- ACTIVITY
Filter the listing below, please, and copy only the lines with the word "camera".

+ + +

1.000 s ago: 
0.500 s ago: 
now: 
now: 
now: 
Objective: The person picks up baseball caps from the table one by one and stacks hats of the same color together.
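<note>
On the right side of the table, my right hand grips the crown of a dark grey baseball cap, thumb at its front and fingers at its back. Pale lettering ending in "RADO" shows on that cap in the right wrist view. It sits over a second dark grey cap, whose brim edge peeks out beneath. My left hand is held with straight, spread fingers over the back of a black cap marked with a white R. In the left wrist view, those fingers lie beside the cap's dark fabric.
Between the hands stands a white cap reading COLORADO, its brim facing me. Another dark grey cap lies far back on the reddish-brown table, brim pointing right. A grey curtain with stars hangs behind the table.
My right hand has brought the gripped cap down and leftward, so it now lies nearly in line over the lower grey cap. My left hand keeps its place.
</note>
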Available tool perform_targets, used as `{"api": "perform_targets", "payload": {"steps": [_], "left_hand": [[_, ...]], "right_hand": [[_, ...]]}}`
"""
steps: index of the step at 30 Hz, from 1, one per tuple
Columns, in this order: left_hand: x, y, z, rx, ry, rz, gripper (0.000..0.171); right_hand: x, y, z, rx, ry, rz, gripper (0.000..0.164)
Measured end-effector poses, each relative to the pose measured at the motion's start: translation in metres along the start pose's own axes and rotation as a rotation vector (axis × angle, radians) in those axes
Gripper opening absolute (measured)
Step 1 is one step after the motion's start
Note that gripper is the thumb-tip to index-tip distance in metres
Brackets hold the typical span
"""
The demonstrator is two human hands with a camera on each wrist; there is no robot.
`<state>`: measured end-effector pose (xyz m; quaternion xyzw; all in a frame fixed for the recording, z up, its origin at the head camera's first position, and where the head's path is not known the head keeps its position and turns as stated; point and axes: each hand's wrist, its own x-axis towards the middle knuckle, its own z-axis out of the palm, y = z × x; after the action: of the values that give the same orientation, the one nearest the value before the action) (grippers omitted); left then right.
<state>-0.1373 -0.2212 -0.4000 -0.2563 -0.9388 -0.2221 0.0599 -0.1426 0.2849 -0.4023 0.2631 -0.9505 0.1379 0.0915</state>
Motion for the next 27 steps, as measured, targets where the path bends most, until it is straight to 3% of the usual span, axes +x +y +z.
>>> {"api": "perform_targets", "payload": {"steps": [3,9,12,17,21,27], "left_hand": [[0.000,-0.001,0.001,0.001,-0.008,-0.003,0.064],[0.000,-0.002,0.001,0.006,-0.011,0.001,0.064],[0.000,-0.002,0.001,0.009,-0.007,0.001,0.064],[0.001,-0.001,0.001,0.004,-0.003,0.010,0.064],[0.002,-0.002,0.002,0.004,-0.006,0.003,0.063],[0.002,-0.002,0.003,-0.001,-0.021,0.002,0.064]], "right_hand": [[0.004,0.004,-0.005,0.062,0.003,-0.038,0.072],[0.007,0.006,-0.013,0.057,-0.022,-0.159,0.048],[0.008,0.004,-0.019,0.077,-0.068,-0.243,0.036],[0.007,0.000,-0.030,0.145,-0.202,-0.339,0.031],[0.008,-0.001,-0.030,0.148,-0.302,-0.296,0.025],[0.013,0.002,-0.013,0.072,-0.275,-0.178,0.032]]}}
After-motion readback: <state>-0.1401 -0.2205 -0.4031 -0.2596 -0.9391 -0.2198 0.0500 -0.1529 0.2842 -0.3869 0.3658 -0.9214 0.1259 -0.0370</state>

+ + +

- RESPONSE
The demonstrator is two human hands with a camera on each wrist; there is no robot.
`<state>`: measured end-effector pose (xyz m; quaternion xyzw; all in a frame fixed for the recording, z up, its origin at the head camera's first position, and where the head's path is not known the head keeps its position and turns as stated; point and axes: each hand's wrist, its own x-axis towards the middle knuckle, its own z-axis out of the palm, y = z × x; after the action: of the values that give the same orientation, the one nearest the value before the action) (grippers omitted); left then right.

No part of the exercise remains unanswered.